Your response should be every line of the data, written out exactly.

Content starts

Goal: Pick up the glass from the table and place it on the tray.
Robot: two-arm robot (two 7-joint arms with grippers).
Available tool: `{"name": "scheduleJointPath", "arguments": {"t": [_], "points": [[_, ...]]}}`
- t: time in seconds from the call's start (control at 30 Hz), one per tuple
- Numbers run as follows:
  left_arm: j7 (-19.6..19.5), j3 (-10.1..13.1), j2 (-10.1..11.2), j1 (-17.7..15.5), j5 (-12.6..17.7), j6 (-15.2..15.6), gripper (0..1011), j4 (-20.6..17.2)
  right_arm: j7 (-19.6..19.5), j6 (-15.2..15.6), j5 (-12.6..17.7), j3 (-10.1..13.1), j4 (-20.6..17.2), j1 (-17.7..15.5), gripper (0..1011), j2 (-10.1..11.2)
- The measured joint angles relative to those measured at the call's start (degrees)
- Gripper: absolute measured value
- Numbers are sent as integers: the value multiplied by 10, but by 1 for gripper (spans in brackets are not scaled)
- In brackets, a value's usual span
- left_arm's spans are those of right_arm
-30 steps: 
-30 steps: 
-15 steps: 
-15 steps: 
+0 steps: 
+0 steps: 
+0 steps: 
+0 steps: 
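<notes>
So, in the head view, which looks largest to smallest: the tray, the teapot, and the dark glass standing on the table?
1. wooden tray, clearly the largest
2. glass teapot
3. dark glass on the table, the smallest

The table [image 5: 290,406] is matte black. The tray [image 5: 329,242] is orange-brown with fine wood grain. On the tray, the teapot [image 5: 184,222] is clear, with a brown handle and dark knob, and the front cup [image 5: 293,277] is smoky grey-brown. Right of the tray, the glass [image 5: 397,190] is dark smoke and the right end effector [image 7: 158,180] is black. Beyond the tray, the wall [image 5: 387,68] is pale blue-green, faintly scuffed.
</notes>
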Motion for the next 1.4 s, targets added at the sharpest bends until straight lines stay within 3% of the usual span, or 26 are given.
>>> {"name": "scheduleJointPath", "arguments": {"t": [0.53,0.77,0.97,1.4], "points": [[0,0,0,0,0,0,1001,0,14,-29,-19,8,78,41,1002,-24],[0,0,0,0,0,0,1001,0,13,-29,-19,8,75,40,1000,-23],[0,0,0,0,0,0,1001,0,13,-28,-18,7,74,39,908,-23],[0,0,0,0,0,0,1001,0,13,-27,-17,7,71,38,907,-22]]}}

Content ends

- [Problem solution]:
Goal: Pick up the glass from the table and place it on the tray.
Robot: two-arm robot (two 7-joint arms with grippers).
Available tool: `{"name": "scheduleJointPath", "arguments": {"t": [_], "points": [[_, ...]]}}`
- t: time in seconds from the call's start (control at 30 Hz), one per tuple
- Numbers run as follows:
  left_arm: j7 (-19.6..19.5), j3 (-10.1..13.1), j2 (-10.1..11.2), j1 (-17.7..15.5), j5 (-12.6..17.7), j6 (-15.2..15.6), gripper (0..1011), j4 (-20.6..17.2)
  right_arm: j7 (-19.6..19.5), j6 (-15.2..15.6), j5 (-12.6..17.7), j3 (-10.1..13.1), j4 (-20.6..17.2), j1 (-17.7..15.5), gripper (0..1011), j2 (-10.1..11.2)
- The measured joint angles relative to those measured at the call's start (degrees)
- Gripper: absolute measured value
- Numbers are sent as integers: the value multiplied by 10, but by 1 for gripper (spans in brackets are not scaled)
- In brackets, a value's usual span
- left_arm's spans are those of right_arm
-30 steps: 
-30 steps: 
-15 steps: 
-15 steps: 
+0 steps: 
+0 steps: 
+0 steps: 
+0 steps: 
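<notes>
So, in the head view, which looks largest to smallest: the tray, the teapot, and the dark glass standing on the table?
1. wooden tray, clearly the largest
2. glass teapot
3. dark glass on the table, the smallest

The table [image 5: 290,406] is matte black. The tray [image 5: 329,242] is orange-brown with fine wood grain. On the tray, the teapot [image 5: 184,222] is clear, with a brown handle and dark knob, and the front cup [image 5: 293,277] is smoky grey-brown. Right of the tray, the glass [image 5: 397,190] is dark smoke and the right end effector [image 7: 158,180] is black. Beyond the tray, the wall [image 5: 387,68] is pale blue-green, faintly scuffed.
</notes>
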Motion for the next 1.4 s, targets added at the sharpest bends until straight lines stay within 3% of the usual span, or 26 are given.
>>> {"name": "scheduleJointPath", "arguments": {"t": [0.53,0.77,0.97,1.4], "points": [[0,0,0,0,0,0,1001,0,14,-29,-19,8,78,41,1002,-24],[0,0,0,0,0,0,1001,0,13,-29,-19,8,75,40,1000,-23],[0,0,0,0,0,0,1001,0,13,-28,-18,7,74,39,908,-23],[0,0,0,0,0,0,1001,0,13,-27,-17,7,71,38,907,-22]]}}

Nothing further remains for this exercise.